Addiction is not caused by bad behavior or acting out, but by pathologic changes in brain mechanisms, Dr. Volkow reported at the American Psychiatric Associations 157th Annual Meeting. The users brain chemistry plays a crucial role in the addictive qualities of a drug, she added. The effects of a drug are not just a function of its pharmacologic properties but of the interaction between the drug and the unique biochemical characteristics of the subjects brain, she explained.
Using imaging techniques such as positron emission tomography (PET) and fMRI to study the brains of people with addictions, Dr. Volkow and her colleagues have made significant strides toward piecing together the complex puzzle of addiction. The dopamine system is one of the main targets for drug abuse, and dopamine appears to play a role in the transition from being able to experience a drug like any other event in your life to experiencing it as one of extreme saliency, setting the stage for the process that leads to addiction, she said.
WHAT IS THE DOPAMINE CONNECTION?
Dr.
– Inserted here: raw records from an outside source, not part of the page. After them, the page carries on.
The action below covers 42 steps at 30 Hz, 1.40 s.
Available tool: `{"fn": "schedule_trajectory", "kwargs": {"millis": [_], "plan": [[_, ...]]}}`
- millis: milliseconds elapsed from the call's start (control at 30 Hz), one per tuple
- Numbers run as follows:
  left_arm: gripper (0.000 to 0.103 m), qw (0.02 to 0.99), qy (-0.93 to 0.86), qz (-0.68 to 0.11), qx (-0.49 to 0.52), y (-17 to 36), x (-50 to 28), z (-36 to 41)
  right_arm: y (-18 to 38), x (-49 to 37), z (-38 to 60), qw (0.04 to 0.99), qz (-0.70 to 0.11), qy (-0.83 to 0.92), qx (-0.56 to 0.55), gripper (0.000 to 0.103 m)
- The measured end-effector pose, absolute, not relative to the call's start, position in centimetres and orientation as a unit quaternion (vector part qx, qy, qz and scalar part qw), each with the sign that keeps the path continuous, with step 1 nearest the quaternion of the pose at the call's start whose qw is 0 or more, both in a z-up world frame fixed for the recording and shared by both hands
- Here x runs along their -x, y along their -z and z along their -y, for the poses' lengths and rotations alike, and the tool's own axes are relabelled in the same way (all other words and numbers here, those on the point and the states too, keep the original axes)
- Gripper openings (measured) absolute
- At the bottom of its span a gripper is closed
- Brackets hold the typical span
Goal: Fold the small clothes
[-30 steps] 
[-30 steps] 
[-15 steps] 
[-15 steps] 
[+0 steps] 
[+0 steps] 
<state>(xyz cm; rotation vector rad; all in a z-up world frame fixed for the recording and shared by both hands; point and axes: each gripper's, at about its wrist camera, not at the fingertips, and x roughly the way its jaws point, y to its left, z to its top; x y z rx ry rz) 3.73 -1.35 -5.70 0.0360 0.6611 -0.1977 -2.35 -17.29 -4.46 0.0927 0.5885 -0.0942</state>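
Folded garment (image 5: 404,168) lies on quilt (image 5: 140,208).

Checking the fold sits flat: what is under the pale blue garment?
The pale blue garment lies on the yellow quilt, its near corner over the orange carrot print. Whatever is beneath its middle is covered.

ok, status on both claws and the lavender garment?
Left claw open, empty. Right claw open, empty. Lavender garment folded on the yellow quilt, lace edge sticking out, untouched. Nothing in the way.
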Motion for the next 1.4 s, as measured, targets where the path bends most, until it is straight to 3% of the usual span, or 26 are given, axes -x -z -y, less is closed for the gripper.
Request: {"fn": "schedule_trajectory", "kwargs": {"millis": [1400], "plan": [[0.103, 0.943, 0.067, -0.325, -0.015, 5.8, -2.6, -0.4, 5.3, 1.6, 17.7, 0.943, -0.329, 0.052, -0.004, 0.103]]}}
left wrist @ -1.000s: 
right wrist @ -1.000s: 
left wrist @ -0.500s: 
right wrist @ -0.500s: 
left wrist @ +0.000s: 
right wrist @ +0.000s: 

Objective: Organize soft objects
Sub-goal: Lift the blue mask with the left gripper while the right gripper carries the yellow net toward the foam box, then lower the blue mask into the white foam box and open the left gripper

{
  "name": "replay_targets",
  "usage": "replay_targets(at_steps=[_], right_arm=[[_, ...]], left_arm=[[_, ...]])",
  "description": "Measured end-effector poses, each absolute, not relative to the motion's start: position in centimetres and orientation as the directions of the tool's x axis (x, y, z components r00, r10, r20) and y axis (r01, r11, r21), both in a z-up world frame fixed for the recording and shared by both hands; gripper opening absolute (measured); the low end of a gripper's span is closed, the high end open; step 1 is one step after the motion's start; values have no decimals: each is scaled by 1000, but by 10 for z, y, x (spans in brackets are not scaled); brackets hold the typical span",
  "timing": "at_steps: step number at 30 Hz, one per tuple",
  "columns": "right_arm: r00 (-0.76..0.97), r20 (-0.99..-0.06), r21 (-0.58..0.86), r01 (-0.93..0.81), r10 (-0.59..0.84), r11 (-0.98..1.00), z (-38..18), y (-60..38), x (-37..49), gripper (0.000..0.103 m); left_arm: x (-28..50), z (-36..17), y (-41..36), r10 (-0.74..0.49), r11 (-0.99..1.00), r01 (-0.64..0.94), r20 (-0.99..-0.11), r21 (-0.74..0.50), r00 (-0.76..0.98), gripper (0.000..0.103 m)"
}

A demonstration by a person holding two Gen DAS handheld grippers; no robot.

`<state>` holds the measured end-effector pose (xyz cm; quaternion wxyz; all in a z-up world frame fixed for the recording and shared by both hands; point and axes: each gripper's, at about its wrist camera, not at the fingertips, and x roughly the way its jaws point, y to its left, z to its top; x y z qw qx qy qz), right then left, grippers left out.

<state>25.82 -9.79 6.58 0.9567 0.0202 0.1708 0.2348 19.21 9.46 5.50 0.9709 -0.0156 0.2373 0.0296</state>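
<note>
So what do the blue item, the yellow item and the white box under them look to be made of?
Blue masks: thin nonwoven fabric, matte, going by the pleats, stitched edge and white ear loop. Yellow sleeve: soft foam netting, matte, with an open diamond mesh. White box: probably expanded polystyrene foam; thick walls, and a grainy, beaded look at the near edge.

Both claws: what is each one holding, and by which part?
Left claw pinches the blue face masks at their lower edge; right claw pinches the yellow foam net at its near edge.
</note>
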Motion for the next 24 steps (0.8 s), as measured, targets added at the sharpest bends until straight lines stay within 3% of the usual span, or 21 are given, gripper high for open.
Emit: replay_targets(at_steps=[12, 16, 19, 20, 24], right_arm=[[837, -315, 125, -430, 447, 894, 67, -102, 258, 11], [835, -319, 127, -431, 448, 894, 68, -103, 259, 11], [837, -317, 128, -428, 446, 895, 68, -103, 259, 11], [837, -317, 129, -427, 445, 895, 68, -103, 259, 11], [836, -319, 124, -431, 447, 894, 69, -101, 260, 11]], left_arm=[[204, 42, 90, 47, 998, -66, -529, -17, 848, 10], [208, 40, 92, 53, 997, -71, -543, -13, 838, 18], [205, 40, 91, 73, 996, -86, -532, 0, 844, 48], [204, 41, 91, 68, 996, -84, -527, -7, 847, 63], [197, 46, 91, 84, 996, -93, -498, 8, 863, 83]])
Volkow described her study of 20 hospitalized cocaine abusers who showed markedly decreased reductions in dopamine D2 receptors, compared with 23 controls. The diminution of receptors was even apparent four months after cocaine discontinuation. These findings extended the results of other studies showing dopamine D2 receptor reductions in current cocaine abusers as well as studies showing reductions in D2 receptors in other addictions such as alcoholism, heroin, and methamphetamine. This study documented for the first time the biochemical changes in the brain of addicted people, and showed that the reductions [in dopamine D2 receptors] are long-lasting, she said.
Addicts have fewer dopamine D2 receptors in several regions of their brains than do controls. Through dopamine receptors, which include D2 but also D1, D3, D4, and D5 receptors, dopamine regulates the function of several circuits that are known to be involved in addiction including rewarding, motivation, memory, and inhibitory control circuits. Of particular relevance in the reward, motivation, and control circuits is the role of dopamine in regulating activity in the orbitofrontal cortex and in the anterior cingulate gyrus.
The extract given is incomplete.